I was riding the Road Glide on that section of NH8, between Ajmer and Udaipur, where the road goes through a series of delightful corners and it became at once apparent that on this bike that is meant to cruise on straight highways there is a knack to tackling corners. You can really lean into a corner hard as long as you continue smooth throttle input into, through and out of the corner. The first few times trepidation might strike mid-corner and cause you to lift off and brake but the ABS is in its element precisely for moments like this and there are no surprises waiting for you around the corner so to speak. While the torque on this engine lets you be lazy about gearshifts, the new slip and assist clutch also allows rapid yet smooth gear changes with no jarring thunks or false neutrals.
The new suspension (featuring Showa dual-bending valves in the front forks and an easier preload adjustment system in the rear suspension) is good for fantastic handling of this behemoth, though I found it a little too stiff especially on sections of highway where tar has creased into ripples thanks to the hot Rajasthani summer. Big potholes do cause a jarring thud. This is also partly due to the low profile tyres featured on the bike.
2017 Road King
I hopped off the Road Glide and jumped onto the new Road King with the Milwaukee Eight engine, and within a few kilometres I was convinced that I would pick the Road King over the Road Glide. Even though the Road Glide featured a Screamin’ Eagle pro-tune package that made it sharper in acceleration and quicker in pace than the stock Road King, the latter feels like a more sorted motorcycle over long distances. The suspension is a tad softer, I liked the unrestricted view since there was no infotainment console, and the Plexiglas windshield largely reduced wind buffeting. Besides that, I prefer that sense of barebones long-distance motorcycling that the Road King exudes. Comfortable seat, a good smooth engine, well positioned handlebars and two wheels – no other complexities.

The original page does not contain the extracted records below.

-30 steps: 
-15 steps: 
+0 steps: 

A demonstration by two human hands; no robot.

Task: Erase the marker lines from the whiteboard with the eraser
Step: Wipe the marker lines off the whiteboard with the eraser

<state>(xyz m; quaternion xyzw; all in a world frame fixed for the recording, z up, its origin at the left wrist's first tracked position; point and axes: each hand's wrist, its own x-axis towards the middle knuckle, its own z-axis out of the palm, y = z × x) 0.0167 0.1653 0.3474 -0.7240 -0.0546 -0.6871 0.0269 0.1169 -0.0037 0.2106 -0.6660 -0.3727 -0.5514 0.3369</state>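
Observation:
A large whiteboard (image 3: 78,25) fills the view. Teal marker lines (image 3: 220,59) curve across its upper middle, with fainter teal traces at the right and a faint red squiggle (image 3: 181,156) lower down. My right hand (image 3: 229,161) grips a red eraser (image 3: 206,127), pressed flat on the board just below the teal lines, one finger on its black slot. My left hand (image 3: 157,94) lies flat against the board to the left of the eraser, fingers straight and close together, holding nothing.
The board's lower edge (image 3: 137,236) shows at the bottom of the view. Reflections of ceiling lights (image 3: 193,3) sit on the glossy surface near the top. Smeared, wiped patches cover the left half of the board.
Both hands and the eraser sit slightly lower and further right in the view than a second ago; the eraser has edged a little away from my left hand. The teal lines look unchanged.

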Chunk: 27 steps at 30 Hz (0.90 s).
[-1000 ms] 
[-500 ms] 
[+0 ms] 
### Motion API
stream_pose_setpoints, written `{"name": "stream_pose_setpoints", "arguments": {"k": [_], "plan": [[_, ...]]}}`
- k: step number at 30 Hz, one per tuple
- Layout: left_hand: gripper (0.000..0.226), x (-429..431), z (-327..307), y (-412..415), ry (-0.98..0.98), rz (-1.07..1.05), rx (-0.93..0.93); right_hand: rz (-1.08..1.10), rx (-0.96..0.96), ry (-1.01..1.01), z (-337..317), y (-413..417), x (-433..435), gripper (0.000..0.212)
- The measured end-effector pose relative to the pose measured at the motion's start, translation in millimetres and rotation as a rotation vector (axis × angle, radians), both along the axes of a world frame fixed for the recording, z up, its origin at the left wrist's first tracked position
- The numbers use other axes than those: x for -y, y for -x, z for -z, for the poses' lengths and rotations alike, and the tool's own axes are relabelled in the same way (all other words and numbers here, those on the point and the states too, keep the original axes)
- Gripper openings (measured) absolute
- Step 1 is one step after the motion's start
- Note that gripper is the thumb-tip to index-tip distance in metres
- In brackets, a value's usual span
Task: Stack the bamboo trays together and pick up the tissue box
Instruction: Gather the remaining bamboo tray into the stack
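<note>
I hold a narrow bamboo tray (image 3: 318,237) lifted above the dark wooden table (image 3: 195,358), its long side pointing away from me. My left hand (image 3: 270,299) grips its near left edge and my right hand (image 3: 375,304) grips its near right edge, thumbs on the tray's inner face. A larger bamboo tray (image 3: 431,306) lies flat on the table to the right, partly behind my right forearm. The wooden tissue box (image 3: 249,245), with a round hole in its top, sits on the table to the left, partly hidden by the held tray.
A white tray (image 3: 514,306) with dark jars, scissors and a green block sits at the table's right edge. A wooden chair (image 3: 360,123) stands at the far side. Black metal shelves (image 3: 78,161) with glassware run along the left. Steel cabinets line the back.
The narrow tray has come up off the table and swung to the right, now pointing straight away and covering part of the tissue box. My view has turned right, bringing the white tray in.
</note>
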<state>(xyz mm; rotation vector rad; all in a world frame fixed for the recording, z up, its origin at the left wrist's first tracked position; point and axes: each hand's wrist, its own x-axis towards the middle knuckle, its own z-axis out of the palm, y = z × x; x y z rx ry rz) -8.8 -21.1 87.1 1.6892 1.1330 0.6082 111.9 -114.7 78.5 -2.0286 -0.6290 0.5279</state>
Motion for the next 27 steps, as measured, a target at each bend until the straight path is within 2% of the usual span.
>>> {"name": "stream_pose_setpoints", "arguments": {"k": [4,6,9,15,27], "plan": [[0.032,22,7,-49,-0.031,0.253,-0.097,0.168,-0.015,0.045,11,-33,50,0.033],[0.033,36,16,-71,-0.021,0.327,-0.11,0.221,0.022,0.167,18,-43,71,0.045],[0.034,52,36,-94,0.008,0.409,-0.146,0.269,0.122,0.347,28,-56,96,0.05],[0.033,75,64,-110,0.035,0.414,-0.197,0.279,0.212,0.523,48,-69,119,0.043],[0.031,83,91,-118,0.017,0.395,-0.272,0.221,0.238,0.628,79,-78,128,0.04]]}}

In tune with its tradition of staying away measuring 0 to 100 runs in seconds, Harley claims that the Milwaukee Eight Road King will beat the older Road King by 2 to 3 bike lengths in a 0 to 100kph dash.
Buying a Harley-Davidson has always been about not just buying a motorcycle. It is in fact, more about subscribing to a certain lifestyle that features the call of the open road, camaraderie on road trips and riding with friends. You would almost certainly never buy a Harley-Davidson motorcycle if your primary need were just a bike for your daily commute. You buy a Harley-Davidson for the joy of motorcycling and with the company adding more models to its fleet, you have plenty of options to choose from, depending on whether you want to do a quick Sunday morning breakfast ride or just swing a leg on the saddle and ride away into the horizon.